Records from a dataset —

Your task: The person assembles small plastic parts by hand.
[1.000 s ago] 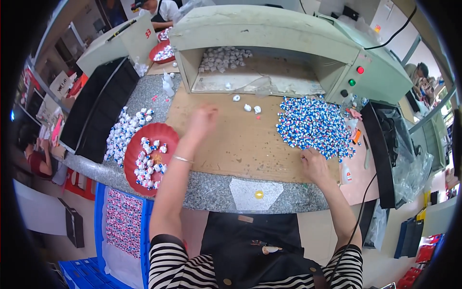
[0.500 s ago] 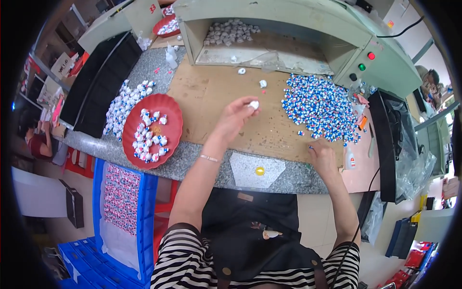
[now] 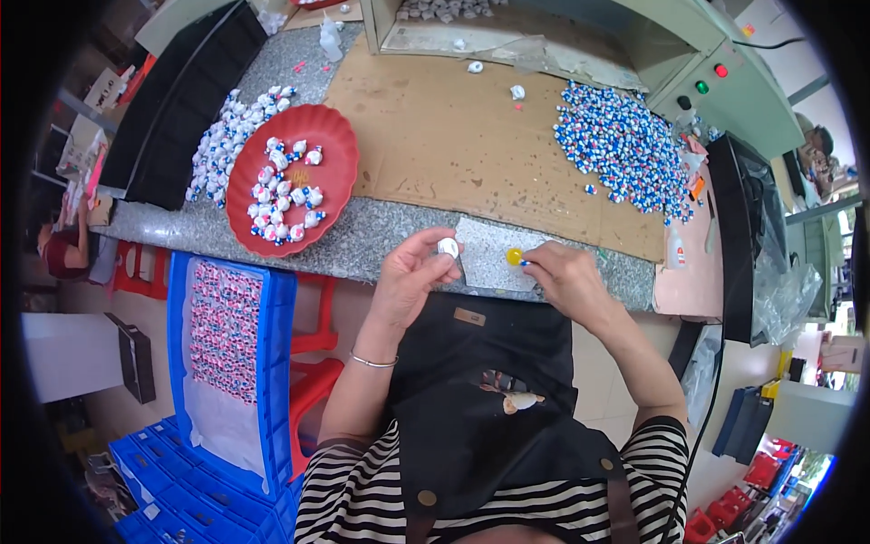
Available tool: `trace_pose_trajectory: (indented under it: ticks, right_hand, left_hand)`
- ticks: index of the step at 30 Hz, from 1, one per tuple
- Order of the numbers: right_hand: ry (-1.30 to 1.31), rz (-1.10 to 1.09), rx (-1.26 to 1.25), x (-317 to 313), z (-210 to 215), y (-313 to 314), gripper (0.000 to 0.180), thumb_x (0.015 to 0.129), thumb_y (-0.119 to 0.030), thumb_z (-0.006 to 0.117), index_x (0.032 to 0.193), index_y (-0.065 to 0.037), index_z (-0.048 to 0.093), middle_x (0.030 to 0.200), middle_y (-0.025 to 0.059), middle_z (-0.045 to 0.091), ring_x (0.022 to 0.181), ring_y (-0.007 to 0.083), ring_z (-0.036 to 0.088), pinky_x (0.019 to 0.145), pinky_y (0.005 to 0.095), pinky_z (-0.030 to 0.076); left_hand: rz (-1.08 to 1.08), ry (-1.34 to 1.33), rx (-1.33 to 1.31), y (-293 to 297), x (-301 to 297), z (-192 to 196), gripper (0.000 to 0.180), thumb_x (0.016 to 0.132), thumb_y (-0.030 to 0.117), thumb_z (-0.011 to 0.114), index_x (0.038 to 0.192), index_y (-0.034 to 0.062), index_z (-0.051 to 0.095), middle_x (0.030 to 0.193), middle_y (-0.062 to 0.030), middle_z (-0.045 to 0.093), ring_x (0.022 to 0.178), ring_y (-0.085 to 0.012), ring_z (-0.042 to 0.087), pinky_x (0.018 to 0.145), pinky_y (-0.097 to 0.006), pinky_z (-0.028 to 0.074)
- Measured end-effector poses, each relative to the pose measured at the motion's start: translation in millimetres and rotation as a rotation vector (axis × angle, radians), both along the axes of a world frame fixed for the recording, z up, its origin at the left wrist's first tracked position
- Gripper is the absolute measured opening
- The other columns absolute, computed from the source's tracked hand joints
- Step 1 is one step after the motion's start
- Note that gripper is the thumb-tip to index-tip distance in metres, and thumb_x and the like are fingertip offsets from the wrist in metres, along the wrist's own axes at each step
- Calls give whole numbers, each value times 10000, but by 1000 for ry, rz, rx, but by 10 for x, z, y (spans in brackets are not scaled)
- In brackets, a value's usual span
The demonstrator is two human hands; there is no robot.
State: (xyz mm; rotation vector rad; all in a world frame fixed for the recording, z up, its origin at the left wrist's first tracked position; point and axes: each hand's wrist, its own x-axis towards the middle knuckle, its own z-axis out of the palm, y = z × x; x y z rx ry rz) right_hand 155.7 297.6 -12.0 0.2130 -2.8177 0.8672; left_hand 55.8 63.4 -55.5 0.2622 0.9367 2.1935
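My left hand (image 3: 415,276) pinches a small rounded white piece (image 3: 448,247) between thumb and fingers, just above the bench's front edge. My right hand (image 3: 571,279) is closed on a tiny blue-and-white piece (image 3: 526,263), mostly covered by the fingertips. Those fingertips are right beside a small round yellow dish (image 3: 515,256); whether they touch it I cannot tell. The dish rests on a pale speckled sheet (image 3: 485,249). At left, a red scalloped plate (image 3: 344,172) carries several white figures with blue parts. A large pile of tiny blue-and-white pieces (image 3: 616,150) lies at right on the cardboard.
More white-and-blue figures (image 3: 227,136) are heaped left of the plate, beside a black bin (image 3: 181,109). A pale green box-like machine (image 3: 634,36) stands at the back. A small bottle (image 3: 676,248) is at right. Below left sits a blue crate (image 3: 276,363) of small pieces.
Both hands have come back toward me to the speckled sheet, the left with the white piece, the right with the tiny blue piece from beside the pile. The view has tilted downward.
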Motion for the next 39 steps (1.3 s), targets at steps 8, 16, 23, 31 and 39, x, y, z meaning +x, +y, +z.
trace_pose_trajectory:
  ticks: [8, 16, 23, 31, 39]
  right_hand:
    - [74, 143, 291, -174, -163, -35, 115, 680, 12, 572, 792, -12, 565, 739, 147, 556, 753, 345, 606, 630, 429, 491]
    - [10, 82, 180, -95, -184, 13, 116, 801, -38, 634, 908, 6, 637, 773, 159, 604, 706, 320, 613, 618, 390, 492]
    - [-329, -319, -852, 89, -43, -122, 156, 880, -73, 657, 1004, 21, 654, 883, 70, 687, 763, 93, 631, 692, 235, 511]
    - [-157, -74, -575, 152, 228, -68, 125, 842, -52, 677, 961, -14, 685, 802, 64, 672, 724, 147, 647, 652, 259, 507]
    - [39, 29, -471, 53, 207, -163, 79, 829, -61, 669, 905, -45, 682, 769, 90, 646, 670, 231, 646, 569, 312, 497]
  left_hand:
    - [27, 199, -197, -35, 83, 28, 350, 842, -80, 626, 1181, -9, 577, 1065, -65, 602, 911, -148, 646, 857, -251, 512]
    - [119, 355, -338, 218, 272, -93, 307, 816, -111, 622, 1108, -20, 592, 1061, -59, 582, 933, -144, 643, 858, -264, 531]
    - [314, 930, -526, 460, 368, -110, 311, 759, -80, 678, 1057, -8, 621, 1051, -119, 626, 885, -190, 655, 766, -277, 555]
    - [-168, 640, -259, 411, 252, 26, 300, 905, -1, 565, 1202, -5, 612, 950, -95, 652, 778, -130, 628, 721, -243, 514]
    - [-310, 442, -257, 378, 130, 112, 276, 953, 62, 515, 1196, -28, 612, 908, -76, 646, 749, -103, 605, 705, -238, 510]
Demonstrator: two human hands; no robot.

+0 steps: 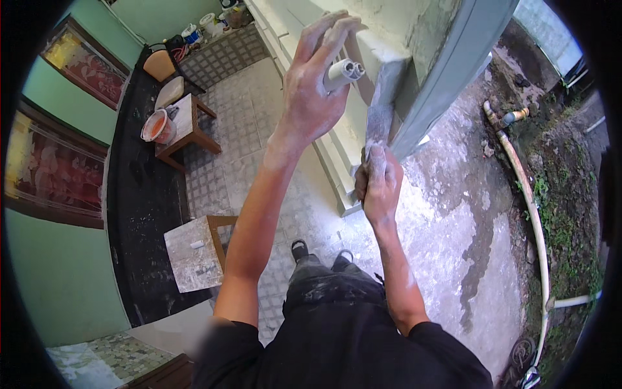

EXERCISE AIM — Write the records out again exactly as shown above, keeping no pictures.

RESPONSE —
Your task: The person assembles small plastic parts by hand.
[1.000 s ago] 
[0.500 s ago] 
[now] 
Available tool: `trace_pose_trajectory: (indented under it: ticks, right_hand, left_hand)`
- ticks: index of the step at 30 Hz, from 1, one per tuple
- Order of the numbers: right_hand: ry (-1.30 to 1.31), rz (-1.10 to 1.09), rx (-1.26 to 1.25), x (-317 to 313), z (-210 to 215), y (-313 to 314), gripper (0.000 to 0.180), thumb_x (0.015 to 0.129), thumb_y (-0.119 to 0.030), thumb_z (-0.006 to 0.117), index_x (0.032 to 0.193), index_y (-0.065 to 0.037), index_z (-0.048 to 0.093), middle_x (0.030 to 0.200), middle_y (-0.025 to 0.059), middle_z (-0.045 to 0.091), ring_x (0.022 to 0.181), ring_y (-0.007 to 0.083), ring_z (-0.036 to 0.088), pinky_x (0.019 to 0.145), pinky_y (0.005 to 0.095), pinky_z (-0.030 to 0.076); left_hand: rz (-1.08 to 1.08), ry (-1.34 to 1.33), rx (-1.33 to 1.31), y (-293 to 297), x (-301 to 297), z (-192 to 196), gripper (0.000 to 0.180), thumb_x (0.016 to 0.132), thumb_y (-0.030 to 0.117), thumb_z (-0.011 to 0.114), index_x (0.038 to 0.192), index_y (-0.034 to 0.062), index_z (-0.051 to 0.095), middle_x (0.030 to 0.193), middle_y (-0.062 to 0.030), middle_z (-0.045 to 0.093), ring_x (0.022 to 0.178), ring_y (-0.085 to 0.012), ring_z (-0.042 to 0.087), pinky_x (0.018 to 0.145), pinky_y (-0.097 to 0.006), pinky_z (-0.028 to 0.074)
- Measured end-effector poses, each relative to the pose measured at the motion's start: translation in millimetres and rotation as a rotation vector (axis × angle, radians), both along the axes of a world frame fixed for the recording, z up, its origin at the left wrist's first tracked position
- Gripper is the absolute measured opening
- The other columns absolute, computed from the source's tracked hand joints
- Step 1 is one step after the motion's start
- Note that gripper is the thumb-tip to index-tip distance in metres, and thumb_x and the like are fingertip offsets from the wrist in metres, along the wrist's own axes at each step
- Calls give whole numbers, each value times 10000, but by 1000 for ry, rz, rx, but by 10 for x, z, y (spans in brackets are not scaled)
- In brackets, a value's usual span
The demonstrator is two human hands; there is no robot.
State: (xyz mm; rotation vector rad; all in a world frame fixed for the recording, z up, its origin at the left wrist's first tracked position; point and axes: each hand's wrist, its own x-axis towards the middle knuckle, its own z-axis out of the palm, y = z × x; x y z rx ry rz) right_hand 155.7 297.6 -12.0 0.2130 -2.8177 0.8672; left_hand 55.8 63.4 -55.5 0.2622 0.9367 2.1935
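My left hand (image 3: 415,276) pinches a small rounded white piece (image 3: 448,247) between thumb and fingers, just above the bench's front edge. My right hand (image 3: 571,279) is closed on a tiny blue-and-white piece (image 3: 526,263), mostly covered by the fingertips. Those fingertips are right beside a small round yellow dish (image 3: 515,256); whether they touch it I cannot tell. The dish rests on a pale speckled sheet (image 3: 485,249). At left, a red scalloped plate (image 3: 344,172) carries several white figures with blue parts. A large pile of tiny blue-and-white pieces (image 3: 616,150) lies at right on the cardboard.
More white-and-blue figures (image 3: 227,136) are heaped left of the plate, beside a black bin (image 3: 181,109). A pale green box-like machine (image 3: 634,36) stands at the back. A small bottle (image 3: 676,248) is at right. Below left sits a blue crate (image 3: 276,363) of small pieces.
Both hands have come back toward me to the speckled sheet, the left with the white piece, the right with the tiny blue piece from beside the pile. The view has tilted downward.
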Motion for the next 39 steps (1.3 s), targets at steps 8, 16, 23, 31 and 39, x, y, z meaning +x, +y, +z.
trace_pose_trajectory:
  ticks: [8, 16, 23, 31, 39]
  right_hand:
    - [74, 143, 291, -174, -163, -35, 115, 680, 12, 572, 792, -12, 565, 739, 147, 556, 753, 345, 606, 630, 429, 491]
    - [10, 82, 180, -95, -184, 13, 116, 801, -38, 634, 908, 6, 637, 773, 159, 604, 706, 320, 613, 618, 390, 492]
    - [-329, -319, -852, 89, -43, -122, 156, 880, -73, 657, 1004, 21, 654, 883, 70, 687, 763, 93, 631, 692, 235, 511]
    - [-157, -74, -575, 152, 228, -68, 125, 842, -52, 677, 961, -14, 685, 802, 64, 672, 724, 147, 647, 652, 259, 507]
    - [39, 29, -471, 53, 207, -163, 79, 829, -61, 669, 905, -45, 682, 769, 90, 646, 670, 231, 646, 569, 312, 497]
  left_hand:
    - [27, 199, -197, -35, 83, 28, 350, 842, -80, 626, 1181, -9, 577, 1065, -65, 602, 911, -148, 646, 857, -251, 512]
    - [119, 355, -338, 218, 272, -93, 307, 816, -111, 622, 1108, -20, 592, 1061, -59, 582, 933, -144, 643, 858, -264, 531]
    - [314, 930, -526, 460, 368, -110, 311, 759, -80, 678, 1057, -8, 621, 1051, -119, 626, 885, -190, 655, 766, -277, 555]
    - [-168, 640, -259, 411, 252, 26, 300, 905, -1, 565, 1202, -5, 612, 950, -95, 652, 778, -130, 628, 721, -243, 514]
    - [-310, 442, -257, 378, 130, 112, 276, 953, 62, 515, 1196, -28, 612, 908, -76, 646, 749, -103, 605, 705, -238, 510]
Demonstrator: two human hands; no robot.

+0 steps: 

Work on this exercise is complete, and nothing remains.